* WORK TO BE COMPLETED *
Your answer should be the lines below from the one holding "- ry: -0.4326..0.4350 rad" through the one holding "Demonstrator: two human", copied exactly and with nothing else.

* RECORDS FOR THE EXERCISE *
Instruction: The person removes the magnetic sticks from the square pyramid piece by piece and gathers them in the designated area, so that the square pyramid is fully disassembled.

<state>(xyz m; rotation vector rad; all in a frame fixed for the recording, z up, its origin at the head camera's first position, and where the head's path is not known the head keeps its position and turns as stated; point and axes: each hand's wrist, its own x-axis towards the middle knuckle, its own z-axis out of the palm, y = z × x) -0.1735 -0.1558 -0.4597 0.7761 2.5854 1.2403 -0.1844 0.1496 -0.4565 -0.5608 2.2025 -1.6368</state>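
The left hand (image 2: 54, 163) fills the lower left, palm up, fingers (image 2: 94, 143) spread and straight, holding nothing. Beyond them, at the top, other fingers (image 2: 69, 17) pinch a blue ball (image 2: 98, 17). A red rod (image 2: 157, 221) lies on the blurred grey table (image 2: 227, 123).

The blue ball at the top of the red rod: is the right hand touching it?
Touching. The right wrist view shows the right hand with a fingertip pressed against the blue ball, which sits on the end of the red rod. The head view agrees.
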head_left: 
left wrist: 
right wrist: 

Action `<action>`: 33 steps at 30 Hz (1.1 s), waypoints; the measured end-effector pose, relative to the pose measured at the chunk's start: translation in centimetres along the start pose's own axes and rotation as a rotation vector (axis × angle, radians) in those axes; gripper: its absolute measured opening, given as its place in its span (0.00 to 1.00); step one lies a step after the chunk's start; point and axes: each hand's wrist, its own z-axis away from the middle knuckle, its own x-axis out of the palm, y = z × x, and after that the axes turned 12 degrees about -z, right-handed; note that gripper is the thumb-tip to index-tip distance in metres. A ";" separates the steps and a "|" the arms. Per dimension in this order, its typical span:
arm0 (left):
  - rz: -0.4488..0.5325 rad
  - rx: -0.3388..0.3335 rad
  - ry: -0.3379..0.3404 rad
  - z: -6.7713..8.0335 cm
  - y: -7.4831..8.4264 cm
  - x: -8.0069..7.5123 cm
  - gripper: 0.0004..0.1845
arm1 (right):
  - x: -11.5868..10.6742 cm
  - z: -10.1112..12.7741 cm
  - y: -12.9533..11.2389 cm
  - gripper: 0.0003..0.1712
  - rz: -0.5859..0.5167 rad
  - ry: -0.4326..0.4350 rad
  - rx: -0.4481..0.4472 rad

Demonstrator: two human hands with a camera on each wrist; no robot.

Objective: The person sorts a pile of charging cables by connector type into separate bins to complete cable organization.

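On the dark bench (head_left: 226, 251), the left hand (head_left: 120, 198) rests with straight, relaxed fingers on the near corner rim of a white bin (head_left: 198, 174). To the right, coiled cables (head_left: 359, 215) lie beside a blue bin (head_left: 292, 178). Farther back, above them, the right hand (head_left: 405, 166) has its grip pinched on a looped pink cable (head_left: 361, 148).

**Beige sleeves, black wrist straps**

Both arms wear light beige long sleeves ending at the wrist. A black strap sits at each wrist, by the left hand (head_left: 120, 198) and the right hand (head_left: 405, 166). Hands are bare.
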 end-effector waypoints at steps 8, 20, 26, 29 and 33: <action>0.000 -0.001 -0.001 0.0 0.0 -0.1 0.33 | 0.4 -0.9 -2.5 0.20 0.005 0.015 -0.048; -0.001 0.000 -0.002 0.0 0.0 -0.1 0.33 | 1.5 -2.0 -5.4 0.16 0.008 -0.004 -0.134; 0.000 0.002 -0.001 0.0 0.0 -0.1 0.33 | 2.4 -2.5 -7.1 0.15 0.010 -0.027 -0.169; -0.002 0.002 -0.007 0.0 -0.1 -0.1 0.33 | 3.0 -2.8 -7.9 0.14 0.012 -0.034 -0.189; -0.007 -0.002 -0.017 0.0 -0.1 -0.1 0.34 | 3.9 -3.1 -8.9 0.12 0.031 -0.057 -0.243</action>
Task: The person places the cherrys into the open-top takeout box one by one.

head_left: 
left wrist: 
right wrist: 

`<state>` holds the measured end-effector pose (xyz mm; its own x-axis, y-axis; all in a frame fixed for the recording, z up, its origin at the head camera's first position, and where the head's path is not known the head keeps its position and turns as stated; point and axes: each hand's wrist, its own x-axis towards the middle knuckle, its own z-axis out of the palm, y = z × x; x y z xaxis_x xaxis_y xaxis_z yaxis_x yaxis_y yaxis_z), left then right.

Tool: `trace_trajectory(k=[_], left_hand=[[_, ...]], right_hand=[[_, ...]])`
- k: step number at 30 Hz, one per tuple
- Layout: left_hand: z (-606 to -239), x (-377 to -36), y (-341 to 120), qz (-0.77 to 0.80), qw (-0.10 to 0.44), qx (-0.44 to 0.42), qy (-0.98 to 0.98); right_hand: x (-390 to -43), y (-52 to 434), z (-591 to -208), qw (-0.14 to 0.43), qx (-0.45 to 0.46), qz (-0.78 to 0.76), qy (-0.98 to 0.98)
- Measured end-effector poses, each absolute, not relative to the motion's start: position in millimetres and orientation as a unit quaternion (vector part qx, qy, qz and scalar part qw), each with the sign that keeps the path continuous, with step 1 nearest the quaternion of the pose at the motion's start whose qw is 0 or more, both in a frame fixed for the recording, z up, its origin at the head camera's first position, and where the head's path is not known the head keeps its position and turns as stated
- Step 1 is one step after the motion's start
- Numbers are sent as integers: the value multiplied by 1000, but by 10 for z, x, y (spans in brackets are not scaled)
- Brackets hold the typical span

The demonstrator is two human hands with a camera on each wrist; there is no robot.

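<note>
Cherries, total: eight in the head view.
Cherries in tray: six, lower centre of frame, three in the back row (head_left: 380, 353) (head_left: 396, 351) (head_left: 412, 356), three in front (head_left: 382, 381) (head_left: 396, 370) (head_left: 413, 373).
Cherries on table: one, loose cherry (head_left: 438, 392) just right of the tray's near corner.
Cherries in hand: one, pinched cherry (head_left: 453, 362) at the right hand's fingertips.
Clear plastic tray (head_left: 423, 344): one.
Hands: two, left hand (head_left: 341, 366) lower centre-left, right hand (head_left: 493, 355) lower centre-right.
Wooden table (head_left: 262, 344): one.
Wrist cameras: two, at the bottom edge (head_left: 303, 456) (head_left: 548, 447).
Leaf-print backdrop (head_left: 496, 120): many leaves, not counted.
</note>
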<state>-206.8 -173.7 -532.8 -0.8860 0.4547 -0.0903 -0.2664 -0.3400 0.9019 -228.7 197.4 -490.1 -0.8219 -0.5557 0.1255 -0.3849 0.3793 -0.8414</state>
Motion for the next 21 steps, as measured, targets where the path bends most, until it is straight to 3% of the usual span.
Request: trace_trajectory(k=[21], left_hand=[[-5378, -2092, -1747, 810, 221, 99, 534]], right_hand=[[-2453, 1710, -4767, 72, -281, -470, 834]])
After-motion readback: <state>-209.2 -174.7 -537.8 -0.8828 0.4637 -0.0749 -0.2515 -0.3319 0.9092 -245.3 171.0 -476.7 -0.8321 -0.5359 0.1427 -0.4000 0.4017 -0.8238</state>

* RESULT OF THIS EXERCISE *
  - ry: -0.4326..0.4350 rad
  - rx: -0.4481..0.4472 rad

Demonstrator: two human hands with a camera on each wrist; no robot.

This completes the output.